From first line to last, write out the data precisely as shown.

Stored data
******
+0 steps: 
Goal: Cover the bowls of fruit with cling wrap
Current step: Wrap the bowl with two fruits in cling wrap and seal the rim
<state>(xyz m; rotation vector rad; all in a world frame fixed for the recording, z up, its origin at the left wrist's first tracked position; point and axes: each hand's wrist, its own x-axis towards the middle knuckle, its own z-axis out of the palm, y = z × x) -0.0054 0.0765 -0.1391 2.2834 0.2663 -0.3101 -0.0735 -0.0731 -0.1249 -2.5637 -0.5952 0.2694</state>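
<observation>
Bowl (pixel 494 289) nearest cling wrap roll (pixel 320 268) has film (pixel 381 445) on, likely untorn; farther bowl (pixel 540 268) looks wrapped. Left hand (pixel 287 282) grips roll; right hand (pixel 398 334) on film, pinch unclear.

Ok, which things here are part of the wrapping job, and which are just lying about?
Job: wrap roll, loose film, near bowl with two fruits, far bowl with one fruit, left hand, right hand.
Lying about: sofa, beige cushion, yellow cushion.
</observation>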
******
Solution to this task
+0 steps: 
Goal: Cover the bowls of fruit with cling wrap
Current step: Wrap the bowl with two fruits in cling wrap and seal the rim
<state>(xyz m; rotation vector rad; all in a world frame fixed for the recording, z up, its origin at the left wrist's first tracked position; point and axes: each hand's wrist, its own x-axis towards the middle knuckle, its own z-axis out of the palm, y = z × x) -0.0054 0.0765 -0.1391 2.2834 0.2663 -0.3101 -0.0735 -0.0731 -0.1249 -2.5637 -0.5952 0.2694</state>
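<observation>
Bowl (pixel 494 289) nearest cling wrap roll (pixel 320 268) has film (pixel 381 445) on, likely untorn; farther bowl (pixel 540 268) looks wrapped. Left hand (pixel 287 282) grips roll; right hand (pixel 398 334) on film, pinch unclear.

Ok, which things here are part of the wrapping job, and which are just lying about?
Job: wrap roll, loose film, near bowl with two fruits, far bowl with one fruit, left hand, right hand.
Lying about: sofa, beige cushion, yellow cushion.
</observation>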

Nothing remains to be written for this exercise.